HEIDELBERG – Chartiers-Houston’s boys basketball team was fighting to make history.
Holding a two-point lead at halftime, the Bucs were discouraged by the dominance of Charleroi’s John Arnold, a 6-7 force in the post.
Arnold had eight points and four blocked shots in the first half and made his play look effortless under the basket. The strategy in the final 16 minutes was simple: Get the big man into foul trouble.
Insert senior forward Miles Williamson, a 6-4 forward with incredible athleticism. Williamson drove into the lane to force Arnold into foul trouble and ultimately, a seat on the bench.
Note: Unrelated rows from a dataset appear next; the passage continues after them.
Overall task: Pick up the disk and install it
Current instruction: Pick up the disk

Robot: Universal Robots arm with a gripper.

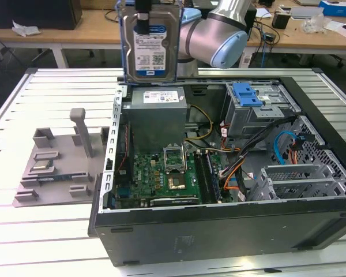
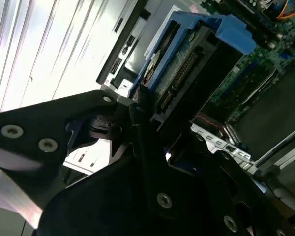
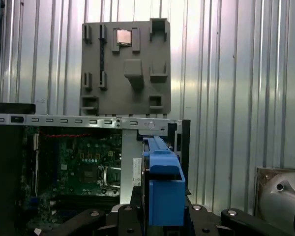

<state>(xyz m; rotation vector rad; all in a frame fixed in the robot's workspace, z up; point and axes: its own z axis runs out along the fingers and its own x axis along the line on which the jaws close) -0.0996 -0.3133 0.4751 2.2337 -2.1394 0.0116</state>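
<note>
While the one black gripper is closed on it, the single disk, a flat silver metal hard drive with a blue-and-white label in a blue plastic carrier, hangs upright in the air over the far side of the one open black tower computer case, above its grey boxy power supply. One grey moulded plastic fixture plate lies beside the case on the slatted metal table. The exterior view gives the disk's labelled face and the one silver-and-blue arm behind it. The first wrist view gives the carrier edge-on (a narrow blue strip between the black fingers) and one small square chip seated in the plate. The second wrist view gives the disk's connector end
</note>
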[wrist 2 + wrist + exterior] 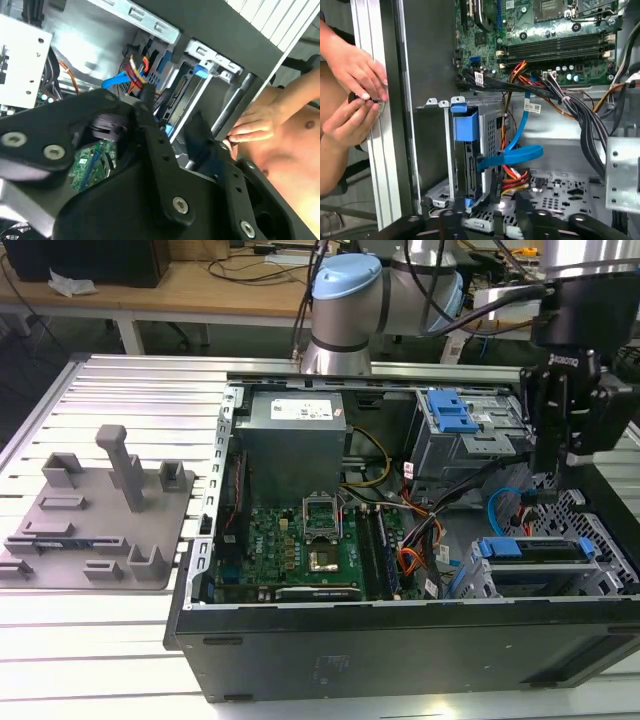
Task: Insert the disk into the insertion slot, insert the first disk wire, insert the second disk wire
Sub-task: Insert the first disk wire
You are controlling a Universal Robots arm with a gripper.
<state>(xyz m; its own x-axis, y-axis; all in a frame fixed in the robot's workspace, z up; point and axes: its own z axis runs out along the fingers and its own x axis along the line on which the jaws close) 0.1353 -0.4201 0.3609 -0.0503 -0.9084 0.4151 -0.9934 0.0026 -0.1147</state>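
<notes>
Exterior view: gripper (pixel 553 485) near the insertion slot (pixel 470 580), disk (pixel 530 550) seated inside. Second wrist view: jaws apart, power connector (pixel 146 94) beside one fingertip (pixel 150 130). First wrist view: blue data cable (pixel 515 152) looped beside the disk, a person's hands (pixel 350 117) at the case (pixel 407 100) edge. Risk of snagging that loop if lowered off-centre.

The tool (pixel 548 485) looks matt black; near it, the insertion slot (pixel 492 130) is silver perforated sheet metal; the disk (pixel 535 550) seated there is framed in smooth blue plastic; the tabletop (pixel 120 640) is ribbed, satin-finished aluminium.
</notes>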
Williamson scored a game-high 22 points to lead Chartiers-Houston to a 66-60 victory, the first playoff win in the program’s history.
“Miles was the difference,” Bucs head coach Eugene Briggs said. “As a senior, he’s starting to evolve into a special athlete who isn’t afraid of big moments. Not a lot of kids can do that.”
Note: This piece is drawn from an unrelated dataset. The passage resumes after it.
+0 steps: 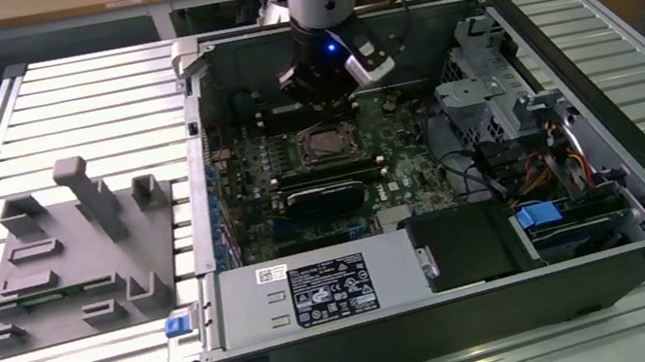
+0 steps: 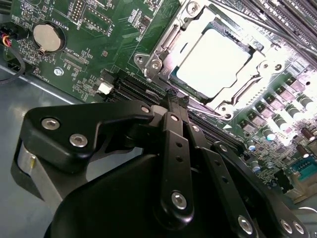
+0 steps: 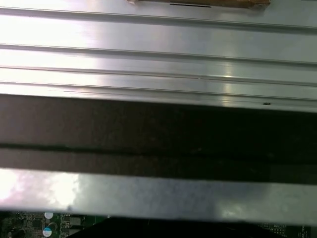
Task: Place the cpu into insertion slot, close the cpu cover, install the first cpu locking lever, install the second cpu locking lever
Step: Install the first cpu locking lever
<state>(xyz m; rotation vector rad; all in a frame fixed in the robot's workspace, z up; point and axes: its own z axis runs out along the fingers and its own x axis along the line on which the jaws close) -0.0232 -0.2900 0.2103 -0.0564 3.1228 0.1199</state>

The game was in doubt late in the second quarter when Charleroi took a four-point lead.
Chartiers-Houston answered with a 10-0 run in a three-minute span to take the advantage into the break. At halftime, Briggs told his team Arnold could not continue to thrive. Doing so would cost the Buccaneers the game.
With a chance to play No. 3 seed Aliquippa (16-5) on the line, Briggs turned to Williamson, who he heralds as one of the best athletes he has ever coached. Williamson, an Indiana University of Pennsylvania football recruit, has not always been a difference-maker for Chartiers-Houston. His first three seasons on the varsity were spent trying to translate his athleticism into success on the basketball court. With the Bucs’ leading scorer, sophomore Kodie Hanley, missing the game because of a lung contusion, Williamson showed polished post moves.
“These last couple of games, I’ve really stepped my game up,” Williamson said. “It comes from that athlete mentality – be great.”
Charleroi head coach Bill Wiltz, who was seeking his first playoff victory since 1998, was encouraged by the Cougars’ play in the opening half.
Arnold was physically dominant and Charleroi’s guards made timely shots.
In the third quarter, momentum shifted to Chartiers-Houston with the help of Williamson, who had 11 rebounds, and freshman guard AJ Myers, who finished with 18 points.
In a game in which the goal for the Bucs was to keep turnovers at a minimum, junior guard Alec Ferrari had 11 assists and only tuned the ball over twice.
Chartiers-Houston led 52-42 entering the final period. Charleroi responded with an 18-point fourth quarter, but Chartiers-Houston sank five of seven free throws to seal the historic win.
“We knew how athletic Miles was, but we did not know he was this good of a basketball player,” Wiltz said. “I’ve seen great athletes who can’t sink a shot. He was tough on the inside and out. That was tough for us.”
The Bucs will play Aliquippa, the Section 2-AA champion, Wednesday at a site and time to be determined. With Hanley’s status unknown, Briggs will continue to turn to Williamson and Myers for big plays.
While Briggs expects his team to savor the victory, his message to them was simple: this is far from over.
“It’s a huge accomplishment to get this first playoff win for the program. We’re not finished,” Briggs said. “There is more basketball to be played and Aliquippa will be ready for us.”